[Opening Given information section]
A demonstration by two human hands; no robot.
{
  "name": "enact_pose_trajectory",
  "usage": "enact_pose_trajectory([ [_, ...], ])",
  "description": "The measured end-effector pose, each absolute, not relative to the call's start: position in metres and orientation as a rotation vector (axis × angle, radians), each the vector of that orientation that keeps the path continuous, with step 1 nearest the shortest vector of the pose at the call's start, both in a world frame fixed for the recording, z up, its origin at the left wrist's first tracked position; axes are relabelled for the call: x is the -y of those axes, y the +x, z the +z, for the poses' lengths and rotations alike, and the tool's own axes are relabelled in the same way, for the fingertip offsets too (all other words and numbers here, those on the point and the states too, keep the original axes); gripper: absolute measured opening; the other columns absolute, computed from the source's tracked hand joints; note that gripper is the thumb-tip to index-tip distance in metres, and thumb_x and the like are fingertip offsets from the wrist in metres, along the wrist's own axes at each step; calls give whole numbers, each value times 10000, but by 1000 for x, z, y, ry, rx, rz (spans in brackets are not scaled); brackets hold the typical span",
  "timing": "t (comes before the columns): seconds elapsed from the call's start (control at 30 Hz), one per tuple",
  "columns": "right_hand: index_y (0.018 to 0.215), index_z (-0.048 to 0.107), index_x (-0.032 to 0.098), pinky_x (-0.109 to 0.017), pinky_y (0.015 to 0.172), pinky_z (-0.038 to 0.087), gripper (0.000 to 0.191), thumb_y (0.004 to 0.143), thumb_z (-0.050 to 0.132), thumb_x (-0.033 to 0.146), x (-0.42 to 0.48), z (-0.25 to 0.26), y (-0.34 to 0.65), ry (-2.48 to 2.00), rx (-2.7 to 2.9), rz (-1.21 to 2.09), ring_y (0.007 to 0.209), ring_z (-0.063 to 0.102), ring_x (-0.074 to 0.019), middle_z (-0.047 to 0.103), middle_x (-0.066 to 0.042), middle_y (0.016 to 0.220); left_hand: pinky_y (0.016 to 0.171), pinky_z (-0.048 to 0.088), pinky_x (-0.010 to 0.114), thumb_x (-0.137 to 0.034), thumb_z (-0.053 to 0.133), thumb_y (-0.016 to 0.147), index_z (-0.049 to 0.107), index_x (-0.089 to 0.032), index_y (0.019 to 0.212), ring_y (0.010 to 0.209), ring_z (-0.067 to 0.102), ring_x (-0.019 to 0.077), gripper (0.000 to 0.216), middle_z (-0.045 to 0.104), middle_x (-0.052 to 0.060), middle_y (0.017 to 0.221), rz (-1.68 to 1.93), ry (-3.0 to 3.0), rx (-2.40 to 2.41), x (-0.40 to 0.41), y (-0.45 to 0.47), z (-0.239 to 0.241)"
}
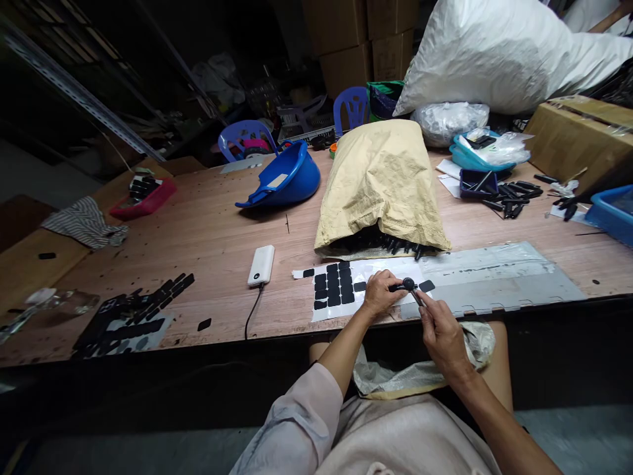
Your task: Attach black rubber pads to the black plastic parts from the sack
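My left hand (380, 293) is closed on a small black part with a round end (408, 284), held just above the table's front edge. In my right hand (442, 333) is a slim metal tool (417, 299), its tip against the round end of that part; its exact kind is too small to make out. Under the hands lies a white sheet (366, 269) bearing rows of black rounded stickers (334, 285). One loose black sticker (426, 285) lies just right of the part. Behind the hands, a yellow sack (380, 178) lies with its mouth toward me, black parts showing inside.
Left of the sheet are a white power bank (261, 265) with a cable and a blue basin (291, 173). A grey plastic sheet (499, 280) covers the front right. Farther right are black pieces (512, 196), a blue tray (613, 212) and a cardboard box (586, 142).
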State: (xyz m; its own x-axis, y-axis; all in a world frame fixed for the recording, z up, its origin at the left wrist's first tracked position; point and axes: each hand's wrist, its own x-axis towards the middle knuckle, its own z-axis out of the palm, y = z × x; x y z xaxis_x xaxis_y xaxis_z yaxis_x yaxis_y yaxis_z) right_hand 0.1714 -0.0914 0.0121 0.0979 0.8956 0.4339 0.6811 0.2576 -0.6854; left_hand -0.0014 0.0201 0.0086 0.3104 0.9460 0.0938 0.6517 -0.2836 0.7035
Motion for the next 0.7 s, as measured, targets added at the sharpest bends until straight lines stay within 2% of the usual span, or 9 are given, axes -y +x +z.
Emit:
enact_pose_trajectory([
  [0.13,1384,722,246,-315,776,561,406,1107,448,362,89,13,171,-1502,1681,290,813,681,-194,695,-56,937,941,492,367,-289,874,854,878,-306,1014,971,656,211,161,726,18,955,705,2029,-1411,-20,-1,7],
  [0.33,1417,705,261,-338,831,562,406,1102,470,364,89,14,179,-1521,1596,226,905,696,-212,713,-75,1008,963,507,380,-293,879,845,883,-309,1046,990,660,222,201,729,25,972,718,2024,-1407,-20,-1,7],
  [0.53,1361,728,236,-346,827,570,381,1095,483,357,86,13,187,-1498,1598,250,878,697,-210,731,-71,980,974,506,386,-260,888,828,882,-298,1027,997,672,224,203,745,22,979,719,1997,-1434,-18,1,10],
  [0.63,1377,719,226,-355,860,553,398,1096,478,370,79,24,201,-1556,1544,139,939,691,-222,735,-90,1031,977,504,388,-252,885,824,879,-287,1031,1006,673,228,210,748,26,988,702,2006,-1441,-17,1,13],
  [0.7,1376,723,224,-352,829,527,405,1088,480,374,70,31,218,-1682,1516,31,947,674,-230,727,-103,1073,975,507,388,-249,879,819,874,-286,1037,1011,670,233,221,748,27,995,691,2015,-1447,-16,2,15],
])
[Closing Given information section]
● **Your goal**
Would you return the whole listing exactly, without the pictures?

● **Answer space**
A demonstration by two human hands; no robot.
{
  "name": "enact_pose_trajectory",
  "usage": "enact_pose_trajectory([ [_, ...], ])",
  "description": "The measured end-effector pose, each absolute, not relative to the call's start: position in metres and orientation as a rotation vector (axis × angle, radians), each the vector of that orientation that keeps the path continuous, with step 1 nearest the shortest vector of the pose at the call's start, both in a world frame fixed for the recording, z up, its origin at the left wrist's first tracked position; axes are relabelled for the call: x is the -y of those axes, y the +x, z the +z, for the poses' lengths and rotations alike, and the tool's own axes are relabelled in the same way, for the fingertip offsets too (all other words and numbers here, those on the point and the states too, keep the original axes); gripper: absolute measured opening; the other columns absolute, computed from the source's tracked hand joints; note that gripper is the thumb-tip to index-tip distance in metres, and thumb_x and the like are fingertip offsets from the wrist in metres, along the wrist's own axes at each step; calls give whole numbers, each value times 10000, but by 1000 for x, z, y, ry, rx, rz (spans in brackets are not scaled); brackets hold the typical span",
  "timing": "t (comes before the columns): seconds elapsed from the call's start (control at 30 Hz), one per tuple",
  "columns": "right_hand: index_y (0.018 to 0.215), index_z (-0.048 to 0.107), index_x (-0.032 to 0.098), pinky_x (-0.109 to 0.017), pinky_y (0.015 to 0.172), pinky_z (-0.038 to 0.087), gripper (0.000 to 0.191), thumb_y (0.004 to 0.143), thumb_z (-0.050 to 0.132), thumb_x (-0.033 to 0.146), x (-0.42 to 0.48), z (-0.25 to 0.26), y (-0.34 to 0.65), ry (-2.48 to 2.00), rx (-2.7 to 2.9), rz (-1.21 to 2.09), ring_y (0.007 to 0.209), ring_z (-0.063 to 0.102), ring_x (-0.074 to 0.019), middle_z (-0.047 to 0.103), middle_x (-0.066 to 0.042), middle_y (0.016 to 0.220); left_hand: pinky_y (0.016 to 0.171), pinky_z (-0.048 to 0.088), pinky_x (-0.010 to 0.114), thumb_x (-0.137 to 0.034), thumb_z (-0.053 to 0.133), thumb_y (-0.016 to 0.147), index_z (-0.049 to 0.107), index_x (-0.089 to 0.032), index_y (0.019 to 0.212), ring_y (0.010 to 0.209), ring_z (-0.067 to 0.102), ring_x (-0.019 to 0.077), gripper (0.000 to 0.216), middle_z (-0.045 to 0.104), middle_x (-0.052 to 0.060), middle_y (0.017 to 0.221), rz (-1.68 to 1.93), ry (-3.0 to 3.0), rx (-2.40 to 2.41), x (-0.40 to 0.41), y (-0.45 to 0.47), z (-0.239 to 0.241)"
}
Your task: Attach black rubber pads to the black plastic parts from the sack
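My left hand (380, 293) is closed on a small black part with a round end (408, 284), held just above the table's front edge. In my right hand (442, 333) is a slim metal tool (417, 299), its tip against the round end of that part; its exact kind is too small to make out. Under the hands lies a white sheet (366, 269) bearing rows of black rounded stickers (334, 285). One loose black sticker (426, 285) lies just right of the part. Behind the hands, a yellow sack (380, 178) lies with its mouth toward me, black parts showing inside.
Left of the sheet are a white power bank (261, 265) with a cable and a blue basin (291, 173). A grey plastic sheet (499, 280) covers the front right. Farther right are black pieces (512, 196), a blue tray (613, 212) and a cardboard box (586, 142).
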State: (xyz m; its own x-axis, y-axis; all in a world frame fixed for the recording, z up, its origin at the left wrist's first tracked position; point and axes: each hand's wrist, its own x-axis towards the middle knuckle, its own z-axis out of the palm, y = z × x; x y z xaxis_x xaxis_y xaxis_z yaxis_x yaxis_y yaxis_z) right_hand 0.1714 -0.0914 0.0121 0.0979 0.8956 0.4339 0.6811 0.2576 -0.6854; left_hand -0.0014 0.0201 0.0086 0.3104 0.9460 0.0938 0.6517 -0.2836 0.7035
Motion for the next 0.7 s, as measured, targets added at the sharpest bends until straight lines stay within 2% of the usual span, or 9 are given, axes -y +x +z.
Emit:
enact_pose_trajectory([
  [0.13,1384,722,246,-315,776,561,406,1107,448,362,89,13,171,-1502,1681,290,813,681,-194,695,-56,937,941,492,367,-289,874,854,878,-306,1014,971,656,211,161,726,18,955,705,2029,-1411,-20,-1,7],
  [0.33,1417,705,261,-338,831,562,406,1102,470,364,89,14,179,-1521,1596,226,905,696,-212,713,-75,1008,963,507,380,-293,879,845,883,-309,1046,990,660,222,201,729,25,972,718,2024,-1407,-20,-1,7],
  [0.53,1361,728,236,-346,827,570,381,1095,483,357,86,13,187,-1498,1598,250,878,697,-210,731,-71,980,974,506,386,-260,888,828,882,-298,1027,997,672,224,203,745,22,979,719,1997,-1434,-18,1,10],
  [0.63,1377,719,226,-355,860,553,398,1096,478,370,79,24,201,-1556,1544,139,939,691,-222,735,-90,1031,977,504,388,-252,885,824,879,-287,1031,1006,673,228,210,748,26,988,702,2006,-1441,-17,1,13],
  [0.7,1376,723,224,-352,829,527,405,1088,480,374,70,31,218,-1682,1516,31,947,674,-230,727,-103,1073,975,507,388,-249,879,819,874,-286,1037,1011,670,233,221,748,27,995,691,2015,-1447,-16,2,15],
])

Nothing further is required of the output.